* **To do**:
Go through the data below and copy each line where the word "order" occurs.

* **Task input**:
------------
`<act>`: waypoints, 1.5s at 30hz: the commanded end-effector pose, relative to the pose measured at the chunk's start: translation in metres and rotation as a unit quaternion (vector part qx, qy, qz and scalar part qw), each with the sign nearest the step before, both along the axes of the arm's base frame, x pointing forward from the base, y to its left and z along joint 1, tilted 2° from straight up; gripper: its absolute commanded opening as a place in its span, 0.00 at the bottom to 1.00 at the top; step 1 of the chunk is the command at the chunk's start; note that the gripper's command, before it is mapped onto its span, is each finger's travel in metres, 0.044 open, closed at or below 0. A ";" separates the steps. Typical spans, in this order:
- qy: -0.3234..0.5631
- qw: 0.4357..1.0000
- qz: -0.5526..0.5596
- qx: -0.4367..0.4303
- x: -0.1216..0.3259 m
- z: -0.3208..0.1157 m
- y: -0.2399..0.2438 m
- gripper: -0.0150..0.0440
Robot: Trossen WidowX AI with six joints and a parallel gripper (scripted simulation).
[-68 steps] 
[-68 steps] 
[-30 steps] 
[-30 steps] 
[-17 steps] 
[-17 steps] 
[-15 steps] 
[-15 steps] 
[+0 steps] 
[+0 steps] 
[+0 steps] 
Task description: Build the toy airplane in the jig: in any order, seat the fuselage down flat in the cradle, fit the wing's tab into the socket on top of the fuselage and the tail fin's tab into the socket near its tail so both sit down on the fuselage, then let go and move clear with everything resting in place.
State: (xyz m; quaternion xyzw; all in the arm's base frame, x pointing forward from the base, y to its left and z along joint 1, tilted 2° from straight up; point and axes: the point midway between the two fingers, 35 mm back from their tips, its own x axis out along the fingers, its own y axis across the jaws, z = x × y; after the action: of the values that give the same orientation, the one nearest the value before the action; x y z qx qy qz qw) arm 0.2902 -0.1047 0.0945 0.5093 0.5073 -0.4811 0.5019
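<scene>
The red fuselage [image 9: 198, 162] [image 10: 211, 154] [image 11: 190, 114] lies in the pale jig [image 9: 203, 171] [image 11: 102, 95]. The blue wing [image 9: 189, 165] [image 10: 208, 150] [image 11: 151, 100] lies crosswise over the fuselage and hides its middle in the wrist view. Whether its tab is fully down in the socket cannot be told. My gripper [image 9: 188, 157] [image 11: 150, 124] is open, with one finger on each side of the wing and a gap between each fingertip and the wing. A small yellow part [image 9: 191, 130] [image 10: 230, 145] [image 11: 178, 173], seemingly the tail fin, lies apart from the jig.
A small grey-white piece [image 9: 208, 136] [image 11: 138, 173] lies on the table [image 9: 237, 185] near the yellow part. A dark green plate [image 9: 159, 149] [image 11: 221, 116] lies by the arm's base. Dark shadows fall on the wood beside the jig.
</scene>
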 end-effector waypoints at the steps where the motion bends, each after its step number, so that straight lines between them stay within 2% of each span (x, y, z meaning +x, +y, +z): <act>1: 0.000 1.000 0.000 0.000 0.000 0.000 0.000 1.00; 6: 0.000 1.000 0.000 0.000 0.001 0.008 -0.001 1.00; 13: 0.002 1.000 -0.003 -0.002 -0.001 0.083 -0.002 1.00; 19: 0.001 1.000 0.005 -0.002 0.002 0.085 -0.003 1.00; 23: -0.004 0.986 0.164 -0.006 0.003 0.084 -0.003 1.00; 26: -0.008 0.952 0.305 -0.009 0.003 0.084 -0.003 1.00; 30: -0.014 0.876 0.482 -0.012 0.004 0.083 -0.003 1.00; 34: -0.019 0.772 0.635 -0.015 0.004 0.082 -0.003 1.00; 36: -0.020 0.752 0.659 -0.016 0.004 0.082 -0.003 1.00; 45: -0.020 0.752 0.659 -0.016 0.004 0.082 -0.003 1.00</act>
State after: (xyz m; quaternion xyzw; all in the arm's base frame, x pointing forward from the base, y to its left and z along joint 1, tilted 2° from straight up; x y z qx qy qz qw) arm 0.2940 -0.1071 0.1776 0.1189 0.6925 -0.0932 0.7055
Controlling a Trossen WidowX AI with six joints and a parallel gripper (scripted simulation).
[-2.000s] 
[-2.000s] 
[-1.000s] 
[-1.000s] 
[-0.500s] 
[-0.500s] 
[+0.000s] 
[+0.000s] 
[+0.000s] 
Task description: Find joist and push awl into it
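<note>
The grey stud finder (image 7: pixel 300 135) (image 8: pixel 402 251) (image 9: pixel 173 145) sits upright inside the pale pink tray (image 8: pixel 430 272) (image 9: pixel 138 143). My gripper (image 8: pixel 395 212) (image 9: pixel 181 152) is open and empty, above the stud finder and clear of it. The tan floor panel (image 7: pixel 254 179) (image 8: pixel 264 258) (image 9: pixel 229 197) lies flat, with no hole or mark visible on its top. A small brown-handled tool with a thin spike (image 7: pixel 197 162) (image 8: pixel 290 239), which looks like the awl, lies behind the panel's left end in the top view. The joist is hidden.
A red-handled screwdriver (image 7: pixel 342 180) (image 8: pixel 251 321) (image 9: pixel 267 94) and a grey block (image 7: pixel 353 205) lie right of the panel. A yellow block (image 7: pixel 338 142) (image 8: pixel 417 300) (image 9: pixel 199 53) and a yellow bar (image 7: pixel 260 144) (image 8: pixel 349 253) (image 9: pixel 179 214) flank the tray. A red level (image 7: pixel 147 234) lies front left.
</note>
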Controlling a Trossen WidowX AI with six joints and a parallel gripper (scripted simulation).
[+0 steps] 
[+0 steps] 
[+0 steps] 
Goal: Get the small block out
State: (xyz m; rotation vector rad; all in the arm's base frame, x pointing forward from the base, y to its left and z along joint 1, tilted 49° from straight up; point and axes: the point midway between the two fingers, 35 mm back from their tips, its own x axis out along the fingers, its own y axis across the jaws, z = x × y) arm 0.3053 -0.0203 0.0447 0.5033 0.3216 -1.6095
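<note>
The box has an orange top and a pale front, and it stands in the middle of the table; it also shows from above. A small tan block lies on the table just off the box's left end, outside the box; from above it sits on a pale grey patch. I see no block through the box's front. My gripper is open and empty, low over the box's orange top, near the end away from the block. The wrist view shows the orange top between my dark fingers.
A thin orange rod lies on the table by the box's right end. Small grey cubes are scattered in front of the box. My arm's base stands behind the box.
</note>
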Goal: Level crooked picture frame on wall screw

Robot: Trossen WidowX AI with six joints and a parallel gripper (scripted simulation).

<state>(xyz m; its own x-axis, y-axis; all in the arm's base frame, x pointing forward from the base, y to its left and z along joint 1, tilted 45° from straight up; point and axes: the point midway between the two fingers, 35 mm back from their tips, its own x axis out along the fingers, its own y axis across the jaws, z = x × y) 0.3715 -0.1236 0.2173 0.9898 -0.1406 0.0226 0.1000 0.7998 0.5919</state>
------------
* **Expected answer**:
`<act>`: waypoints, 1.5s at 30hz: the commanded end-effector pose, relative to the pose measured at the chunk's start: translation in metres and rotation as a unit quaternion (vector part qx, qy, qz and scalar part qw), each with the sign nearest the step before, both along the axes of the arm's base frame, x pointing forward from the base, y to its left and z along joint 1, tilted 2° from straight up; gripper: its absolute commanded opening as a place in its span, 0.00 at the bottom to 1.00 at the top; step 1 of the chunk is the command at the chunk's start; note that the gripper's command, before it is mapped onto its span, is each finger's travel in metres, 0.044 open, closed at or below 0. A ";" separates the steps. Typical spans, in this order:
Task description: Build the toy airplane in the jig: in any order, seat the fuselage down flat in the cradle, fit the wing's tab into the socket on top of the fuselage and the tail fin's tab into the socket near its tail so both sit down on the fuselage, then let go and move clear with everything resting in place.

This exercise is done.